Na manhã seguinte, lave cada cultura três vezes com PBS antes de adicionar meio fresco e devolver as células à incubadora. Usando este protocolo, fibroblastos viáveis podem ser obtidos para uso em experimentos subsequentes. Como testes de coloração amino-fluorescente ou proliferação.
Os fibroblastos adultos são células planas em forma de fuso com múltiplos processos celulares que normalmente crescem em monocamadas. No entanto, podem ser observadas diferenças morfológicas distintas em populações de fibroblastos de diferentes órgãos. Por exemplo, os fibroblastos renais são menores e crescem em densidades maiores do que os fibroblastos cardíacos, pulmonares ou hepáticos.

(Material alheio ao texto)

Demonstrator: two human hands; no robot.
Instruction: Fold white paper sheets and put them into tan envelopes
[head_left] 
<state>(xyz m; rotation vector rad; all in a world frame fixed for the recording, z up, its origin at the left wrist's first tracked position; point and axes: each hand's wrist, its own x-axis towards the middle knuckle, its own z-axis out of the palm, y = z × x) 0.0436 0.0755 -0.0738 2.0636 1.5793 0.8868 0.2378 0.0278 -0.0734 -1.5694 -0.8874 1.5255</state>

Os fibroblastos isolados apresentam altas taxas de proliferação, atingindo uma confluência óptica superior a 90% após aproximadamente seis dias. Aqui, pode-se observar um myofibroblast diferenciado com microfilamentos de actina muscular alfa liso distintos. Essas células são encontradas em abundância nas culturas cardíaca, renal, hepática e celular pulmonar.
Enquanto apenas cerca de 20 a 30% das células isoladas e cultivadas expressam microfilamentos de actina muscular suave, organizados e suaves, praticamente todas as células são positivas para Vimentin e Dom-receptor de domínio discoidina 2 após sete dias na cultura. O mais importante a ser lembrado é usar a técnica certa durante todo o procedimento, pois a contaminação por bactérias deve ser evitada. Após o isolamento do fibroblasto primário, as células podem ser usadas para todos os tipos de experimentos de psiquiatria e caracterização.
Como a proliferação da química imunocítica ou ensaios de cura de feridas, ou avaliações biológicas moleculares.